It was superbly organized into four parts: Spin and Doublespeak; Passing the Buck; Official Deceptions and Cover-Ups, and Acting Under False Pretenses. Each part has six chapters or six stories, except for Part I that has one extra. Each one of these chapters begins with: Lie, Truth, Chief Participants, and Story So Far. This is where the book becomes superbly dull. Why? I don't know.

The author doesn't write in the passive voice and he sticks to the topic but it must be topics that don't interest me e.g. I never knew it was a lie that Rameses II single-handedly won the Battle of Kadesh and that the truth was he was lucky to get out of there alive. In fact I didn't even know of the Battle of Kadesh or about Rameses II, and I couldn't care less. I knew that Churchill was responsible in part for the disaster in Gallipoli, and although I heard that Roosevelt knew about the attack on Pearl Harbor ahead of time, Canduci's narrative is less than persuasive. As for the Knights Templar being betrayed, I felt bad about that for half a mo.

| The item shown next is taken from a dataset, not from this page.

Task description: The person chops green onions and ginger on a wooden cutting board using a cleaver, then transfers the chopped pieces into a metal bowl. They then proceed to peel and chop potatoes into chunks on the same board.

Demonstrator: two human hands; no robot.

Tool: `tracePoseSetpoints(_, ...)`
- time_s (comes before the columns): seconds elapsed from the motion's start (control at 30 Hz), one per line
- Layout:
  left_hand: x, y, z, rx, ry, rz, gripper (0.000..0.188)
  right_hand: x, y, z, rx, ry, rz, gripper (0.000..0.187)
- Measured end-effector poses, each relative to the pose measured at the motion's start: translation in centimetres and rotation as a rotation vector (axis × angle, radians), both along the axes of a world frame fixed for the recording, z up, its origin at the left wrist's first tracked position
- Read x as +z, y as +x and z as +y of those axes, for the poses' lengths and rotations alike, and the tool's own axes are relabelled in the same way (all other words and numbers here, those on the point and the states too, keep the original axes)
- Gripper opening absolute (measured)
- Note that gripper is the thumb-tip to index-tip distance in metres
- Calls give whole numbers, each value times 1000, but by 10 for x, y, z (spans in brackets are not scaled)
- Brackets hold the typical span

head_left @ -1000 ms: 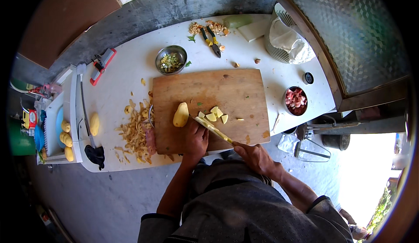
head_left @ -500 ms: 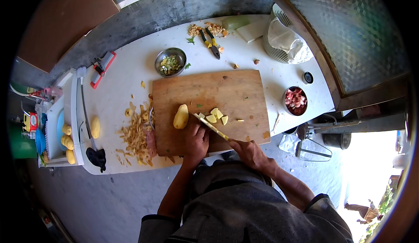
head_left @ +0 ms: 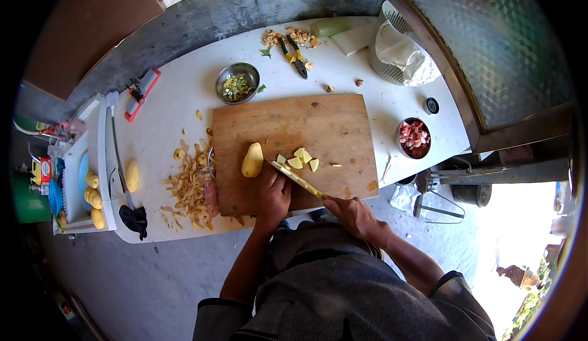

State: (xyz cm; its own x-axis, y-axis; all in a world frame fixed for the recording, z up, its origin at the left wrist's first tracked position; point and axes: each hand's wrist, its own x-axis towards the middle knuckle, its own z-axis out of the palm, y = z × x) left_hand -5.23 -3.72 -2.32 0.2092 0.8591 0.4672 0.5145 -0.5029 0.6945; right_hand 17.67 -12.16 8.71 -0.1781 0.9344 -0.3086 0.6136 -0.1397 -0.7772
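Observation:
On the wooden cutting board (head_left: 337, 117), my right hand (head_left: 352, 214) grips a knife (head_left: 298, 180) by its handle. The blade slants up and left, with pale potato bits along its side. Against the blade's near side, my left hand (head_left: 274, 194) is closed with curled fingers; whatever it holds is hidden under them. Cut potato pieces (head_left: 299, 159) lie just beyond the blade. A whole peeled potato (head_left: 252, 160) rests just beyond my left fingers, toward the board's left side.
Potato peels (head_left: 187, 185) are heaped left of the board, with another potato (head_left: 132, 175) farther left. Behind the board stand a metal bowl (head_left: 246, 71) of chopped greens and pliers (head_left: 295, 59). At right are meat chunks (head_left: 413, 134) in a bowl and a plastic basket (head_left: 380, 56).
The whole view has shifted slightly. Both hands and the knife keep nearly the same place on the board, and the cut pieces lie as before.

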Motion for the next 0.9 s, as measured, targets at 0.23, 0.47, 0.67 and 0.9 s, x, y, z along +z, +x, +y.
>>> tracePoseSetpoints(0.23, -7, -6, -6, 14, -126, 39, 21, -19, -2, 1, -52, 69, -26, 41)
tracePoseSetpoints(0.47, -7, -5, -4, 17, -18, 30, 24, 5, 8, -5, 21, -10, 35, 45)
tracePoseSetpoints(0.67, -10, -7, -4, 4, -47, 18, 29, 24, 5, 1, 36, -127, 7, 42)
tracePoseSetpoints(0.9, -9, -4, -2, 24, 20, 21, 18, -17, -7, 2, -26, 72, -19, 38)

Most of the stories in this book are already known to the educated reader. The lie or truth will barely raise an eyebrow, and like most readers wonder why their personal favorites that weren't included, I wonder why Iraq or Watergate weren't. Maybe the author realized each had too many lies in the first place.

Mr. Canduci writes about historic events and lies as though they are a revelation and his style is a bit sensational. They will be a revelation to some, but if they aren't to you, this book is probably not for you, not even for leisure reading.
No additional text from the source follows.